[Data excerpts]

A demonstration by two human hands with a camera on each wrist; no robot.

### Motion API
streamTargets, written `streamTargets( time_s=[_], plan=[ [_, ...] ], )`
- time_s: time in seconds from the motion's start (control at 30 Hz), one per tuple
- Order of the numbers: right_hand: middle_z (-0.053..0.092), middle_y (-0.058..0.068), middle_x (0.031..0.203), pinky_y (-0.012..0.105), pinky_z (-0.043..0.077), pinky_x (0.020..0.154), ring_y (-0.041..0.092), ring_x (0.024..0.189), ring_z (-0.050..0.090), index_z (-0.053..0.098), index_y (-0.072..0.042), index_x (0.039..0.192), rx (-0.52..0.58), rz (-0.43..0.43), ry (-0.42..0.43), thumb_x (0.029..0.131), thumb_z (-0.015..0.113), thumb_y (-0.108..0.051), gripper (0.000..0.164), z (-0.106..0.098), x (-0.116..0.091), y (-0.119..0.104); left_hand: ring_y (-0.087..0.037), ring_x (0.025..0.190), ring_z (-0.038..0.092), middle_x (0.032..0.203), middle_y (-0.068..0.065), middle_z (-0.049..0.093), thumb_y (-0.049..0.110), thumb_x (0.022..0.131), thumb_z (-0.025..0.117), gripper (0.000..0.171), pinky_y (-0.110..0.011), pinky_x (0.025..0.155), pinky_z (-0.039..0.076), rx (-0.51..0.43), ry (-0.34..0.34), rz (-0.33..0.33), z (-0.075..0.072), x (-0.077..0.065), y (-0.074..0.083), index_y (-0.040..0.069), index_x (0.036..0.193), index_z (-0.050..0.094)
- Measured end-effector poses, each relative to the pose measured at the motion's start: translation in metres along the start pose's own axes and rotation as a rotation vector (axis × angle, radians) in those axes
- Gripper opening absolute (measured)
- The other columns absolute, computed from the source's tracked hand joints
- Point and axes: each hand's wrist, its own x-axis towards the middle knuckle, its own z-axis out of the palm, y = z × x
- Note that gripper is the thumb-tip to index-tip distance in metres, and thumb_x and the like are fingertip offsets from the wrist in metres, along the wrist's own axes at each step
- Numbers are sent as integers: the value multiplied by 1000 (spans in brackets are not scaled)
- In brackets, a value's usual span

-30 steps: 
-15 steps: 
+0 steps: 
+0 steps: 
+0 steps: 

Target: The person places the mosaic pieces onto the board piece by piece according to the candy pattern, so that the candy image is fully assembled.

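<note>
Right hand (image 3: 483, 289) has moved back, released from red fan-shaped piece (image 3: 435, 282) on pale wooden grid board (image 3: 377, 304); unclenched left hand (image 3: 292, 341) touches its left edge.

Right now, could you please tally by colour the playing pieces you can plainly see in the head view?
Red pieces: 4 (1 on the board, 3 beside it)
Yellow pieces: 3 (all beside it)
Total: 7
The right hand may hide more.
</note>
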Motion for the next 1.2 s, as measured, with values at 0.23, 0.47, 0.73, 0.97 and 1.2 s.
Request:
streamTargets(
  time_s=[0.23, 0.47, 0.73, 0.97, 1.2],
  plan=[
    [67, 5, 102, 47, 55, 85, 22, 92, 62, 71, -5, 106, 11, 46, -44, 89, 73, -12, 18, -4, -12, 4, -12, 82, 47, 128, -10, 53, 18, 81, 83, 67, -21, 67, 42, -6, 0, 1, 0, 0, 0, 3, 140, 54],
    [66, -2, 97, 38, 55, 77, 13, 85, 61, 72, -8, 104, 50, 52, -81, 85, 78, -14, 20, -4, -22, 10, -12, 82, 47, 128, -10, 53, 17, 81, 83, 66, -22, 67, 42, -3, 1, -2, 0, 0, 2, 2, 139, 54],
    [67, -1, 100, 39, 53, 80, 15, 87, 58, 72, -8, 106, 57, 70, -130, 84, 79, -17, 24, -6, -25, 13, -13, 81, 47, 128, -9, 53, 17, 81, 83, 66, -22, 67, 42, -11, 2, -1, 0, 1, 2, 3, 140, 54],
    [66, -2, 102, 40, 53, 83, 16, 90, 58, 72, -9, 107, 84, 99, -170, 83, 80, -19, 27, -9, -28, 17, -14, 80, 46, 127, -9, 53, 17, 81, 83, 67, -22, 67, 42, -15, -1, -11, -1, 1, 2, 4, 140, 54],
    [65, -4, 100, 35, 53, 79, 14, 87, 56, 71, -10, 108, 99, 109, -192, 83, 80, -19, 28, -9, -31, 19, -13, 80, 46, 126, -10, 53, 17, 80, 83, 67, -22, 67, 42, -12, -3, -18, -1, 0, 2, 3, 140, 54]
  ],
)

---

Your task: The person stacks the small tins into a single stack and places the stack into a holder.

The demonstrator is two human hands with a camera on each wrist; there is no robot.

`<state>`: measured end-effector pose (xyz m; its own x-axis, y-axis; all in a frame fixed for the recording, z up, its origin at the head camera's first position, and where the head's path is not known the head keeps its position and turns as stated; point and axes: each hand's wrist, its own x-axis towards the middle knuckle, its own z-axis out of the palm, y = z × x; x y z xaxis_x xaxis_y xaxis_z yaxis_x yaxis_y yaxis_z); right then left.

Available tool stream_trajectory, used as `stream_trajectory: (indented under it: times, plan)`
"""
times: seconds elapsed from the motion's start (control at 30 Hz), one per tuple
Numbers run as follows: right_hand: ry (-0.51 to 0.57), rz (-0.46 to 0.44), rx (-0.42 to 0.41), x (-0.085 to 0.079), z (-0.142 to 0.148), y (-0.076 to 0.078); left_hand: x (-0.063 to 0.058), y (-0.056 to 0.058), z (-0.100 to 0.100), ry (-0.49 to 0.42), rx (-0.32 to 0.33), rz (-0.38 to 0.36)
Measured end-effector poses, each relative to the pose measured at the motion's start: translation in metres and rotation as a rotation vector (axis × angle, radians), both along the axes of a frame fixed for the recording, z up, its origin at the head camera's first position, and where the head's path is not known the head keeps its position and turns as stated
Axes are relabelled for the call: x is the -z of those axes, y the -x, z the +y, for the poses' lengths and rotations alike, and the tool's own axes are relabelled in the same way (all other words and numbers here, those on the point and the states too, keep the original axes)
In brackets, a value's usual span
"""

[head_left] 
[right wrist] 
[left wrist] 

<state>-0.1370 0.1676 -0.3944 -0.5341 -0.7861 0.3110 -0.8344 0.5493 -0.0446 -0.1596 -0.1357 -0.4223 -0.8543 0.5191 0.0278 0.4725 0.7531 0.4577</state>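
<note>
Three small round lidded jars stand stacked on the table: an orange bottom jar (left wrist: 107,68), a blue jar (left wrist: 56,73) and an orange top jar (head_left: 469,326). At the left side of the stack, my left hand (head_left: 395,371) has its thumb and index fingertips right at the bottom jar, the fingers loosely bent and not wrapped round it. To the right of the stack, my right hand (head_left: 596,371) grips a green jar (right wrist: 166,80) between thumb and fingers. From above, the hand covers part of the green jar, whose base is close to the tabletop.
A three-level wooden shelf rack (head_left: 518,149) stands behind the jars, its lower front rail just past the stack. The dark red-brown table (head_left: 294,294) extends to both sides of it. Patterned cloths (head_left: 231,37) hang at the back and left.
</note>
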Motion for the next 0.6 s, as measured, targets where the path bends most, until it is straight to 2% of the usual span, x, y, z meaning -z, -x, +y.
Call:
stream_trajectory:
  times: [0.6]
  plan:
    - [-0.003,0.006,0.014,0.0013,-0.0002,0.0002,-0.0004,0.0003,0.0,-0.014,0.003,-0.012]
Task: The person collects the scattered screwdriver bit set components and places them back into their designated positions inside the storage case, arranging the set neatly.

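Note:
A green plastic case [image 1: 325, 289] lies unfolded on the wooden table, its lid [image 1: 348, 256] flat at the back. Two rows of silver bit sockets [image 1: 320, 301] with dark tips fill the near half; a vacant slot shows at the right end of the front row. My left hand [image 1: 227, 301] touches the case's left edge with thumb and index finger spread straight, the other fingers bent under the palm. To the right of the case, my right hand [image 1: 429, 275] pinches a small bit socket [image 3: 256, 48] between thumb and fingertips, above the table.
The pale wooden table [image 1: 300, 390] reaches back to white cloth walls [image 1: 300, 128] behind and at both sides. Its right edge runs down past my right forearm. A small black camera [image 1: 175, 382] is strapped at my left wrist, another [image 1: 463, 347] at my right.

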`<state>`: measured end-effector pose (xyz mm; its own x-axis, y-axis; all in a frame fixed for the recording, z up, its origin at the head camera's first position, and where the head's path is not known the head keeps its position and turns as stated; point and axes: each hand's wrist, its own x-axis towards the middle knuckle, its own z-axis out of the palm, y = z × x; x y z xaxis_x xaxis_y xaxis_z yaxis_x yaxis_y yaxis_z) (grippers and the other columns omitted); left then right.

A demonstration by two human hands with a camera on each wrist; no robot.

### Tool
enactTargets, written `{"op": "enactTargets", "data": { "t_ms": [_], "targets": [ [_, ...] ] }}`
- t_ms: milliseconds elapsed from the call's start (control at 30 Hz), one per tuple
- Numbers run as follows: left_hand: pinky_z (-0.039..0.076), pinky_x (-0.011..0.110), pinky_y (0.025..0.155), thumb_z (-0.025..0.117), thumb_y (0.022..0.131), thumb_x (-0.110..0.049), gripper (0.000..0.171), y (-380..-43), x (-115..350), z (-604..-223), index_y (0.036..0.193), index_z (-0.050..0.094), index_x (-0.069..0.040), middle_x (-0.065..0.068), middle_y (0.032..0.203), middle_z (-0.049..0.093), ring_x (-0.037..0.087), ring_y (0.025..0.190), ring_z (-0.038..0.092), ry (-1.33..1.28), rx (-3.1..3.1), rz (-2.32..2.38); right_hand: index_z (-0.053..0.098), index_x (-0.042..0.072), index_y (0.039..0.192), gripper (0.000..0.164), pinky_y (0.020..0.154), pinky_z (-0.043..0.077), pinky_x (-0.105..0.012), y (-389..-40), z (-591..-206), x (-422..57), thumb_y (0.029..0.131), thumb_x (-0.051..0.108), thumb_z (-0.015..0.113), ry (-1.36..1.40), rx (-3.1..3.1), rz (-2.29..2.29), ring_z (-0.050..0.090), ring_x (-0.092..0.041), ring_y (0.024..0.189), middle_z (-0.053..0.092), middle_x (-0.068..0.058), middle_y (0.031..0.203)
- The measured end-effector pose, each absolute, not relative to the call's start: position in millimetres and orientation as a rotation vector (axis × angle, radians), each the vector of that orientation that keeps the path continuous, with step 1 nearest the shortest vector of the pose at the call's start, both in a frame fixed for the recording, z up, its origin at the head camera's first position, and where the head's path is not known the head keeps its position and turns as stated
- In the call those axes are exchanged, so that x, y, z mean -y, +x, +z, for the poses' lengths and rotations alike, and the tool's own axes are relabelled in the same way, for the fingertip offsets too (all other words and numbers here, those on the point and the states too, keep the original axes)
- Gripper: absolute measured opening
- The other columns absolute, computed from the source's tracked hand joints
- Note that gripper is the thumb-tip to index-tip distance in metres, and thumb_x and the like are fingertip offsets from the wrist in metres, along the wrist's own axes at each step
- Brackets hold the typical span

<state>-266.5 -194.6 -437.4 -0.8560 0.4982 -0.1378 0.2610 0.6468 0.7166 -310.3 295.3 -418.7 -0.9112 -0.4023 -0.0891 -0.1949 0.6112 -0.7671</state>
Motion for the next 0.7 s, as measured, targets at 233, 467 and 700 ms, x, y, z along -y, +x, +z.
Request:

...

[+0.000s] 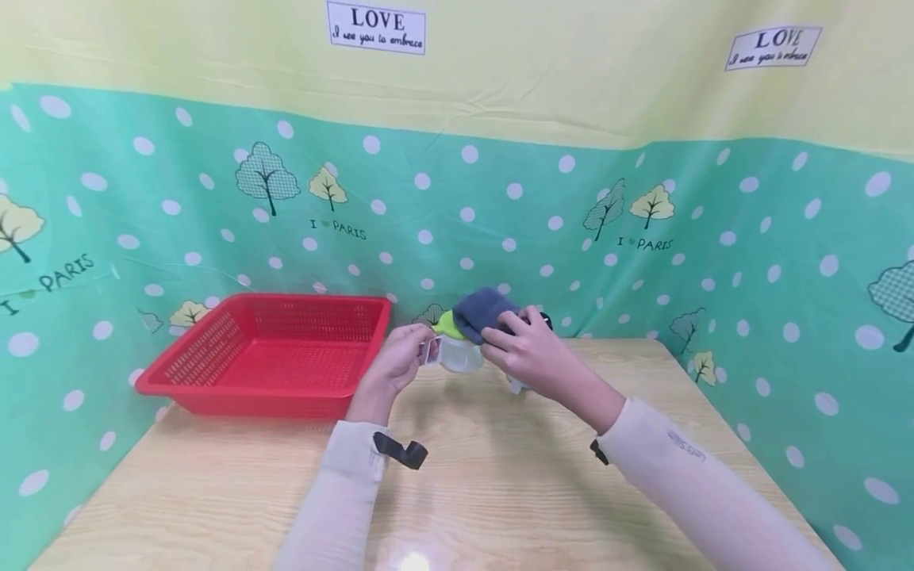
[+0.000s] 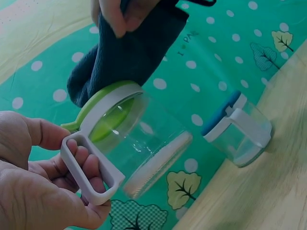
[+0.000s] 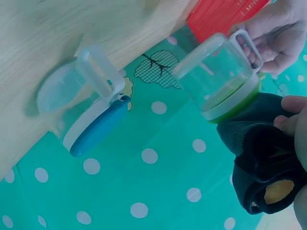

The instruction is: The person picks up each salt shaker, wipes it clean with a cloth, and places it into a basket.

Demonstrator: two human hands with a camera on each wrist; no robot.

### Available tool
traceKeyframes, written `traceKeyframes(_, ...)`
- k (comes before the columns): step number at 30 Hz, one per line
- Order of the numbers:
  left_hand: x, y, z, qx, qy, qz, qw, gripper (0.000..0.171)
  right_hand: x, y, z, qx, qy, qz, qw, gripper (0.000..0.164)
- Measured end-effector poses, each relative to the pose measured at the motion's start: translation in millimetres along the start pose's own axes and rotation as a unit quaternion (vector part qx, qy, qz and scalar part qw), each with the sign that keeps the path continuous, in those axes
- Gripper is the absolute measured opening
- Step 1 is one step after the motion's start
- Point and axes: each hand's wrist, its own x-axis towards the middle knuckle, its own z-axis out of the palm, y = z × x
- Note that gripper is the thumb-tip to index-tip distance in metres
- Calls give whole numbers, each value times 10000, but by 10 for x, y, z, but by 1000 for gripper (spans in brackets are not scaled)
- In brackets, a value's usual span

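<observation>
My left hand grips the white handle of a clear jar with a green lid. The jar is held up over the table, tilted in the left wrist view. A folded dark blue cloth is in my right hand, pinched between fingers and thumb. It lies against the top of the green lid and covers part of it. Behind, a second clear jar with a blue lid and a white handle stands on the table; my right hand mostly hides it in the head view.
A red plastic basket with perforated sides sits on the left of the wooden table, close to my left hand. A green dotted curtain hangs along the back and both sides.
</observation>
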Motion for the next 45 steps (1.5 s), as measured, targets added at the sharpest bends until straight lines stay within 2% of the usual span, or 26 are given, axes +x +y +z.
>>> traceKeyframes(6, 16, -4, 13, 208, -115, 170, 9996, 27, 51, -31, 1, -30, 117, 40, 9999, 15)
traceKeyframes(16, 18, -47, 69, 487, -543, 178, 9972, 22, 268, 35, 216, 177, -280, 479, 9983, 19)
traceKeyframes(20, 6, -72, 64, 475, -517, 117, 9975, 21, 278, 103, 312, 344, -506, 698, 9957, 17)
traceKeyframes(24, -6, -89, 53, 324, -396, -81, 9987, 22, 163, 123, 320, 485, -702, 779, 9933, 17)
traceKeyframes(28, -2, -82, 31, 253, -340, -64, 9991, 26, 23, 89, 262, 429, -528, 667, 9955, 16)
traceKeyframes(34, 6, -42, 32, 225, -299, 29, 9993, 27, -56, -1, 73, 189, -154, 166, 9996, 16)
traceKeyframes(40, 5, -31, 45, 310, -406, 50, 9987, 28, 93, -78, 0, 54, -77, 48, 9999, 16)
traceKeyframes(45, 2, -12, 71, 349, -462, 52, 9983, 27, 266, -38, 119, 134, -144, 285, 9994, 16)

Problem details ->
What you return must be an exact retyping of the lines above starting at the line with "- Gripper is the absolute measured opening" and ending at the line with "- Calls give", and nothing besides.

Task response ->
- Gripper is the absolute measured opening
- Step 1 is one step after the motion's start
- Point and axes: each hand's wrist, its own x-axis towards the middle knuckle, its own z-axis out of the palm, y = z × x
- Note that gripper is the thumb-tip to index-tip distance in metres
- Calls give whole numbers, each value times 10000, but by 10 for x, y, z, but by 1000 for gripper (spans in brackets are not scaled)

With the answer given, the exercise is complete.